## Exercise directions
Exactly the lines below from the one with "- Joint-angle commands" up to and including the one with "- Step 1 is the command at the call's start" make up the answer, with nothing else added.

Data records:
####################

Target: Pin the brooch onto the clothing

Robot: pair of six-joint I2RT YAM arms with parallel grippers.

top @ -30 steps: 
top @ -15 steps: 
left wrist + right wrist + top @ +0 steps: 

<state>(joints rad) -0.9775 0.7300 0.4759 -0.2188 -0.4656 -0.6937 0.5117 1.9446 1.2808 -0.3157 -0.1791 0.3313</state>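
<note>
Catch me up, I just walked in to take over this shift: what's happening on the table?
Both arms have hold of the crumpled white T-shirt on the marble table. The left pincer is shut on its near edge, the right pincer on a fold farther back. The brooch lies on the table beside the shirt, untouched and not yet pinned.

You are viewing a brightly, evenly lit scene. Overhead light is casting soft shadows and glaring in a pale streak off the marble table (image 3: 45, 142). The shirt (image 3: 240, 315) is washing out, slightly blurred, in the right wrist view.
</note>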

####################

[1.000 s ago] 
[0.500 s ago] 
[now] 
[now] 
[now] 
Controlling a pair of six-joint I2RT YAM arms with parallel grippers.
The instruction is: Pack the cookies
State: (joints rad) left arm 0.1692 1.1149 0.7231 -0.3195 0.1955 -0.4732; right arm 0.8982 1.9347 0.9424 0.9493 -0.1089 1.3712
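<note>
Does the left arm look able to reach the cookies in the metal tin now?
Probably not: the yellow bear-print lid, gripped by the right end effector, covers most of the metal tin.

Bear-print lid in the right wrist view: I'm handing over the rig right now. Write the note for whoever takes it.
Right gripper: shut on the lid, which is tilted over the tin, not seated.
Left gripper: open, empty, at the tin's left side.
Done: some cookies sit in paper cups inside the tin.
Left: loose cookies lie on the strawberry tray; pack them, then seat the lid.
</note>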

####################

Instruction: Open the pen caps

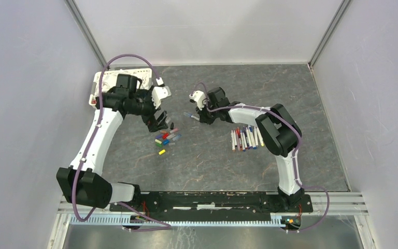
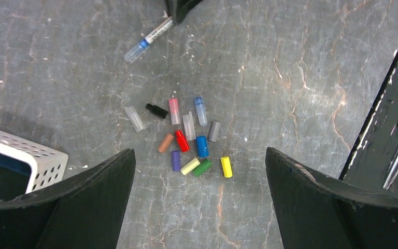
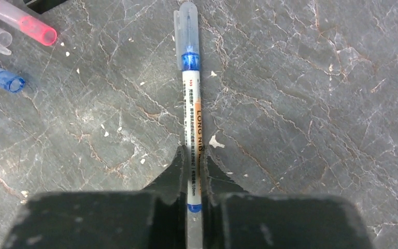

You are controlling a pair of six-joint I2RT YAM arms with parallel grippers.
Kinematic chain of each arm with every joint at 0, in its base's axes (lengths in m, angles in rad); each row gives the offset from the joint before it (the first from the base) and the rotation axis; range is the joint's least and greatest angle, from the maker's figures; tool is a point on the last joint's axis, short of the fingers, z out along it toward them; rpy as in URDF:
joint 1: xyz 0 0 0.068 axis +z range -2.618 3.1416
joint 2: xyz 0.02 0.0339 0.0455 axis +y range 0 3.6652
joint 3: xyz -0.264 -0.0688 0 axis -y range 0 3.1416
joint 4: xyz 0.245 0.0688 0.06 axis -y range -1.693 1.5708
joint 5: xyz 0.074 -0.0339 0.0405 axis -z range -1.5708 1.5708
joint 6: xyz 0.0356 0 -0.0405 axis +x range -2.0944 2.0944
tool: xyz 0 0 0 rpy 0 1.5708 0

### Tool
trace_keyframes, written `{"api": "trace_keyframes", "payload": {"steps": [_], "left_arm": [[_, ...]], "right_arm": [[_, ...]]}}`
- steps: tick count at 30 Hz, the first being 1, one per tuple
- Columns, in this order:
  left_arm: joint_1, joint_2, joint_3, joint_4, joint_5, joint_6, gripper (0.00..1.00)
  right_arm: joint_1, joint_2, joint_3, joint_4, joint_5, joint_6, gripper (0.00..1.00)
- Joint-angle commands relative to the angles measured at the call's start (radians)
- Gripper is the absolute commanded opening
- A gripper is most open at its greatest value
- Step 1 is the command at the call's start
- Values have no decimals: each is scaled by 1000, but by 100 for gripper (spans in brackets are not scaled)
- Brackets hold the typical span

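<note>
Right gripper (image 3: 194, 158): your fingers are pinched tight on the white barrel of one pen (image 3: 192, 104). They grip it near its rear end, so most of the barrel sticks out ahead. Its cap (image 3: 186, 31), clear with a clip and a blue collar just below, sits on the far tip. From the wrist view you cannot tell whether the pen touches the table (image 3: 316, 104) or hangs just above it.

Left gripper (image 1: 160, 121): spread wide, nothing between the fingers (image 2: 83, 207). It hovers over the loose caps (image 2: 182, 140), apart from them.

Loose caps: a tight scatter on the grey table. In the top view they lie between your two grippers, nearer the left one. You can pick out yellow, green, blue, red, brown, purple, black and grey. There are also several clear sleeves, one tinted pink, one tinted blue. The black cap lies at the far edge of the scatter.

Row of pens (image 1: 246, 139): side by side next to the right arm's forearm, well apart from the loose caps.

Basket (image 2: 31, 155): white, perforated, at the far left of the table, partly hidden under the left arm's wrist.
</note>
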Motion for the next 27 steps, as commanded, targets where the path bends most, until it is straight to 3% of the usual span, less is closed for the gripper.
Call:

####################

## Response
- Joint-angle commands relative to the angles measured at the call's start (radians)
- Gripper is the absolute commanded opening
- A gripper is most open at its greatest value
- Step 1 is the command at the call's start

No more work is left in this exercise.